* Task details: Every line of the listing is returned unchanged, and every picture is dropped.

* Supplied data:
*** Block opens ***

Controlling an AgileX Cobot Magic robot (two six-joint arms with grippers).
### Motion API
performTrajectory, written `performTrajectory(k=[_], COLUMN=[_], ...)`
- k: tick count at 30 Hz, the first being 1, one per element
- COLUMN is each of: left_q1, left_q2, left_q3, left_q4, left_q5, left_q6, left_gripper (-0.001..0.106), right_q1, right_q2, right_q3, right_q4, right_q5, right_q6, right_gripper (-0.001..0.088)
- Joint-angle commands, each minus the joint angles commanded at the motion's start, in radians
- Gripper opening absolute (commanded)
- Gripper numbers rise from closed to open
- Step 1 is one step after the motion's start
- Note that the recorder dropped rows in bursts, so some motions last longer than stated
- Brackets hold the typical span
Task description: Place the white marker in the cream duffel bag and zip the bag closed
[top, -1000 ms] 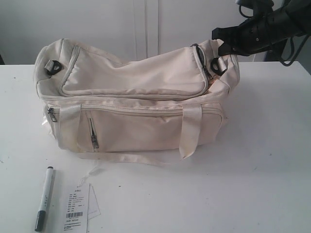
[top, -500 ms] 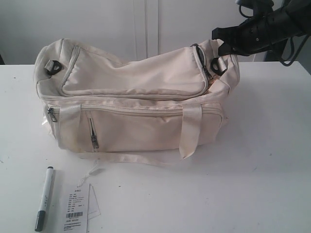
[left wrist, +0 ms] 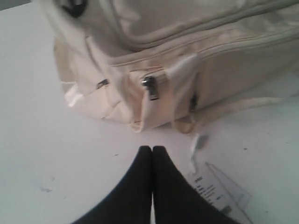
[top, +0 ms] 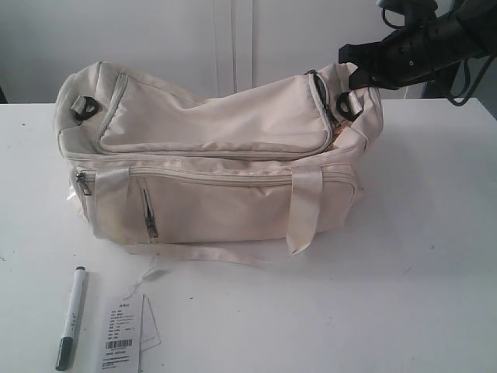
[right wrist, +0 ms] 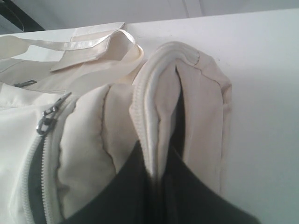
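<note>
The white marker [top: 71, 317] is lying on the bench [top: 404, 272] at the front left, dark cap pointing toward the near edge, well apart from any arm. Just beside it to the right, a paper tag [top: 123, 334] is lying flat. The left end effector [left wrist: 152, 149] is hovering over the bench near the tag, its fingers pressed together and gripping nothing. The cream duffel bag [top: 217, 155] is sitting across the middle, outside which the marker is resting. At the bag's far right end, the right end effector [right wrist: 156, 156] is pinching a raised fold of the cream fabric, close to a zip pull [right wrist: 46, 122].
</note>
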Motion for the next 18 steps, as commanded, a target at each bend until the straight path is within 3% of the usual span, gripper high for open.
performTrajectory(k=[18], left_q1=[-0.340], left_q2=[0.276], left_q3=[-0.197], left_q4=[0.021], left_q5=[0.009], left_q6=[0.031], left_gripper=[0.000], right_q1=[0.000], right_q2=[0.000], right_q3=[0.000], right_q4=[0.000], right_q5=[0.000], right_q6=[0.000], right_gripper=[0.0000])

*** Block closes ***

* Expected output:
Controlling an AgileX Cobot Magic robot (two six-joint arms with grippers).
### Motion API
performTrajectory, written `performTrajectory(k=[_], COLUMN=[_], ...)`
- k: tick count at 30 Hz, the first being 1, one per element
- COLUMN is each of: left_q1, left_q2, left_q3, left_q4, left_q5, left_q6, left_gripper (-0.001..0.106), right_q1, right_q2, right_q3, right_q4, right_q5, right_q6, right_gripper (-0.001..0.088)
- Joint-angle commands, each minus the joint angles commanded at the motion's start, in radians
- Gripper opening absolute (commanded)
- Gripper numbers rise from closed to open
- Step 1 is one step after the motion's start
- Note that the recorder dropped rows in bursts, so some motions last longer than stated
- Brackets hold the typical span
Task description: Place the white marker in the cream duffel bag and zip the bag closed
[top, -1000 ms] 
[top, -500 ms] 
[left wrist, +0 ms] 
[top, +0 ms] 
[right wrist, +0 ms] 
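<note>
The white marker [top: 71, 317] is lying on the bench [top: 404, 272] at the front left, dark cap pointing toward the near edge, well apart from any arm. Just beside it to the right, a paper tag [top: 123, 334] is lying flat. The left end effector [left wrist: 152, 149] is hovering over the bench near the tag, its fingers pressed together and gripping nothing. The cream duffel bag [top: 217, 155] is sitting across the middle, outside which the marker is resting. At the bag's far right end, the right end effector [right wrist: 156, 156] is pinching a raised fold of the cream fabric, close to a zip pull [right wrist: 46, 122].
</note>
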Motion for the next 18 steps, as commanded, a target at each bend until the straight path is within 3% of the usual span, gripper high for open.
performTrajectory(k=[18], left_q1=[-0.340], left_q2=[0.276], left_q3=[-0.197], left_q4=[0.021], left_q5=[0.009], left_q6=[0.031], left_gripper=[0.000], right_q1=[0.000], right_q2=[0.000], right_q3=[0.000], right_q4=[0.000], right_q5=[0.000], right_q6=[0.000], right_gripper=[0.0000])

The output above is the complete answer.